◆ **Problem statement**:
Please retype the entries below exactly, only from their first line through the line containing "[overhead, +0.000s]", leaving every picture out.

· · · · ·

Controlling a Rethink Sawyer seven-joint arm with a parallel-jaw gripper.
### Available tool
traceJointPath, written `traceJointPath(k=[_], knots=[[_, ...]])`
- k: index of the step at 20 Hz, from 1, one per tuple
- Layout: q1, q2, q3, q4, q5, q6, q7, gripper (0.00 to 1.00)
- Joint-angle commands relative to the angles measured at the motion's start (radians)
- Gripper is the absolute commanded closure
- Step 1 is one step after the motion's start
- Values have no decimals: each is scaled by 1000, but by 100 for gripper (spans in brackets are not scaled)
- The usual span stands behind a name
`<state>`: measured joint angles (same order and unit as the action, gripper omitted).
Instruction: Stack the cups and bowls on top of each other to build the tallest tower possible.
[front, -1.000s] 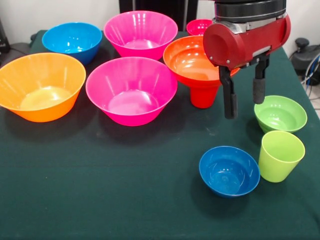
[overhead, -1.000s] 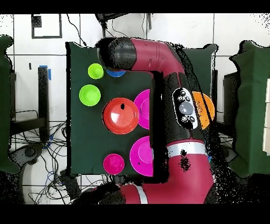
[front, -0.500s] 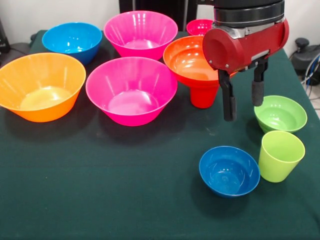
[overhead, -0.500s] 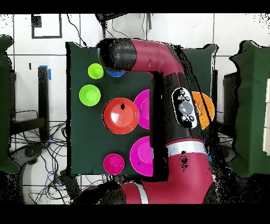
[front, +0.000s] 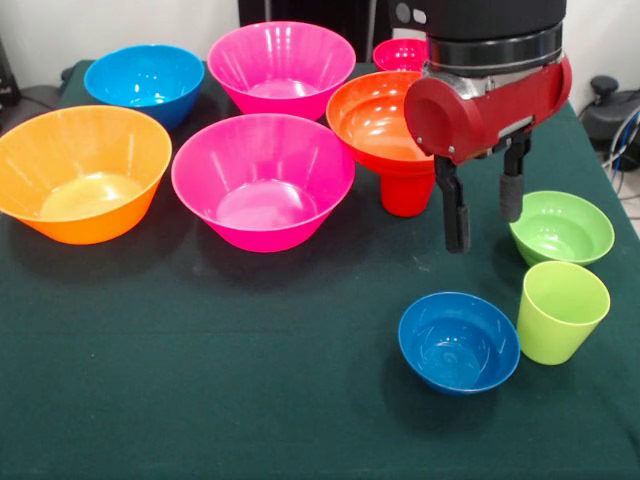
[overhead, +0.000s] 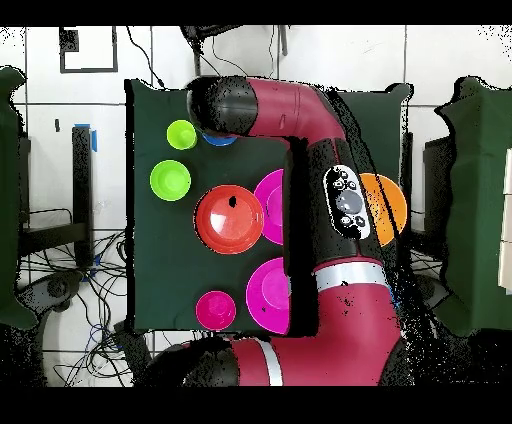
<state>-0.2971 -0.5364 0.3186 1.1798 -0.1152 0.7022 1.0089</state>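
Only the first step of the tower is seen as done: the wide red-orange bowl (front: 385, 118) is set on the rim of the red cup (front: 407, 190), and nothing is placed above it yet. This short stack stands toward the far right of the tabletop (front: 200, 380).

The rest is left loose. The big yellow-orange bowl (front: 80, 170) is found at the left, with one big pink bowl (front: 262, 178) just beside it and the second pink bowl (front: 281, 66) behind. The mid-sized blue bowl (front: 145, 82) is placed at the far left corner. The small green bowl (front: 561, 227), the small blue bowl (front: 459, 341) and the lime-green cup (front: 561, 310) are gathered at the near right, each upright and empty. A small red bowl (front: 398, 53) is partly hidden behind the stack.

The gripper (front: 482, 208) is held in the air between the stack and the small green bowl, its fingers spread apart and empty. Most of the building is judged to remain, with eight pieces still to be lifted on.
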Motion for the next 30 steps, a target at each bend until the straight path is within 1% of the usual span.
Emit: traceJointPath(k=[1,4,7,12,21,30], knots=[[43,63,-14,-20,-48,56,105,0],[49,80,-7,-24,-46,48,97,0],[41,90,16,0,-41,19,76,0],[34,81,41,40,-26,2,69,0],[23,101,60,43,-24,-22,53,0],[26,112,95,62,4,-54,81,0]])
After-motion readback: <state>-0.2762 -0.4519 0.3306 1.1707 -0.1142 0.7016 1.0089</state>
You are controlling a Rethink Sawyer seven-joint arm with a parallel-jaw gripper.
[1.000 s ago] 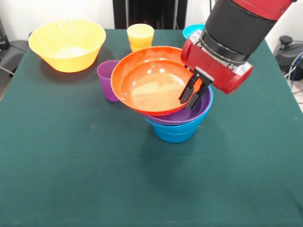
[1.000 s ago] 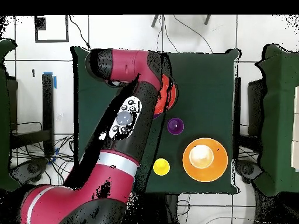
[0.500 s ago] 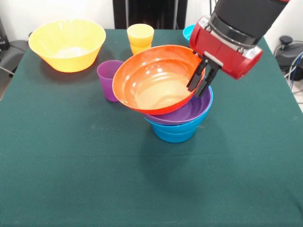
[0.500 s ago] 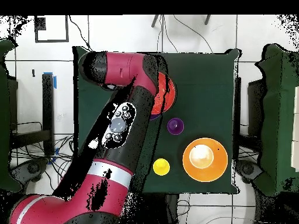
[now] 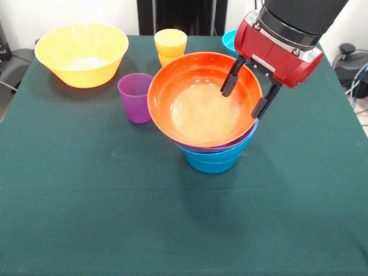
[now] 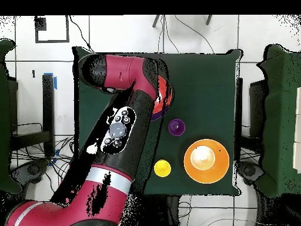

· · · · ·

◆ **Solution to the problem**:
Controlling a Rethink Sawyer seven-joint arm with a parallel-jaw gripper.
### Available tool
traceJointPath, written `traceJointPath(k=[_], knots=[[_, ...]])`
- k: index of the step at 20 Hz, from 1, one per tuple
- Layout: q1, q2, q3, q4, q5, q6, q7, gripper (0.00 to 1.00)
- Joint-angle commands relative to the angles measured at the motion's start (radians)
- Gripper is the absolute commanded closure
- Step 1 is one step after the motion's start
- Values have no decimals: each is scaled by 1000, but by 100 for gripper (spans in brackets are not scaled)
- The usual span stands behind a name
`<state>`: measured joint angles (same order and unit as the action, gripper omitted).
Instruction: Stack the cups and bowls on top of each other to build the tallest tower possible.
[front, -1.000s] 
[overhead, -1.000s] 
[front, -0.500s] 
[overhead, -0.500s] 
[front, +0.000s] 
[overhead, +0.000s] 

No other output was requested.